_EXERCISE OBJECTIVE_:
In your copy, leave out the pictures and reproduce the listing below exactly.

---+---

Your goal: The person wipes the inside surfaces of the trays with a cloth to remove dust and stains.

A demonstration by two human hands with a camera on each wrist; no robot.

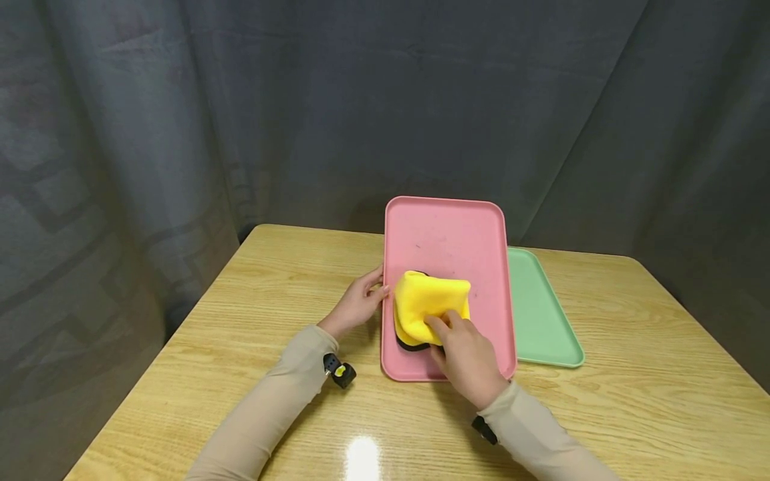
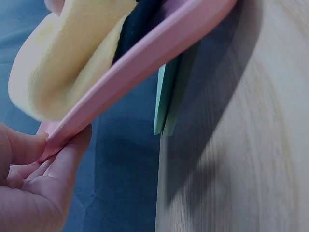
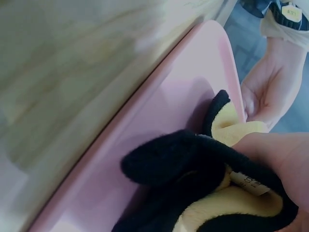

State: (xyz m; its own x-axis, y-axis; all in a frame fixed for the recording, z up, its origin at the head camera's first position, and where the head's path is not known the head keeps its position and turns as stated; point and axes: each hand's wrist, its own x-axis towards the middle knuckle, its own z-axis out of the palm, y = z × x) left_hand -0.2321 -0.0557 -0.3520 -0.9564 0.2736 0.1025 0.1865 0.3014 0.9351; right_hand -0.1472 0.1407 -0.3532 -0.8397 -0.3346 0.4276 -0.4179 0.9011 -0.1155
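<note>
A pink tray (image 1: 448,230) is held above the table, tilted in the left wrist view. My left hand (image 1: 355,306) grips its left rim, the thumb on top and the fingers beneath. On the tray lies a yellow cloth (image 1: 421,294) with black parts along its edge. My right hand (image 1: 472,361) pinches the cloth's near side. In the right wrist view the cloth's black fabric (image 3: 164,157) hangs in folds, and a white label (image 3: 248,183) shows near the right hand. Some of the cloth's underside is hidden.
A green tray (image 1: 544,314) lies on the wooden table (image 1: 295,274), to the right of the pink tray and partly covered by it. A dark grey curtain (image 1: 373,100) hangs behind the table.
</note>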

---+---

_THE COMPLETED TASK_:
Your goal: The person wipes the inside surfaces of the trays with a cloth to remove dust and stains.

A demonstration by two human hands with a camera on each wrist; no robot.


State: (xyz m; its own x-axis, y-axis; all in a frame fixed for the recording, z up, its origin at the head camera's first position, and where the head's path is not known the head keeps its position and turns as stated; point and axes: each hand's wrist, its own x-axis towards the middle knuckle, its own z-axis out of the palm, y = z × x) left_hand -0.2321 -0.0557 -0.3520 -0.9564 0.2736 0.1025 0.1865 0.3014 0.9351; right_hand -0.1472 0.1407 -0.3532 -0.8397 -0.3346 0.4276 -0.4179 0.9011 -0.1155
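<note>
A pink tray (image 1: 448,230) is held above the table, tilted in the left wrist view. My left hand (image 1: 355,306) grips its left rim, the thumb on top and the fingers beneath. On the tray lies a yellow cloth (image 1: 421,294) with black parts along its edge. My right hand (image 1: 472,361) pinches the cloth's near side. In the right wrist view the cloth's black fabric (image 3: 164,157) hangs in folds, and a white label (image 3: 248,183) shows near the right hand. Some of the cloth's underside is hidden.
A green tray (image 1: 544,314) lies on the wooden table (image 1: 295,274), to the right of the pink tray and partly covered by it. A dark grey curtain (image 1: 373,100) hangs behind the table.
</note>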

The exercise is fully answered.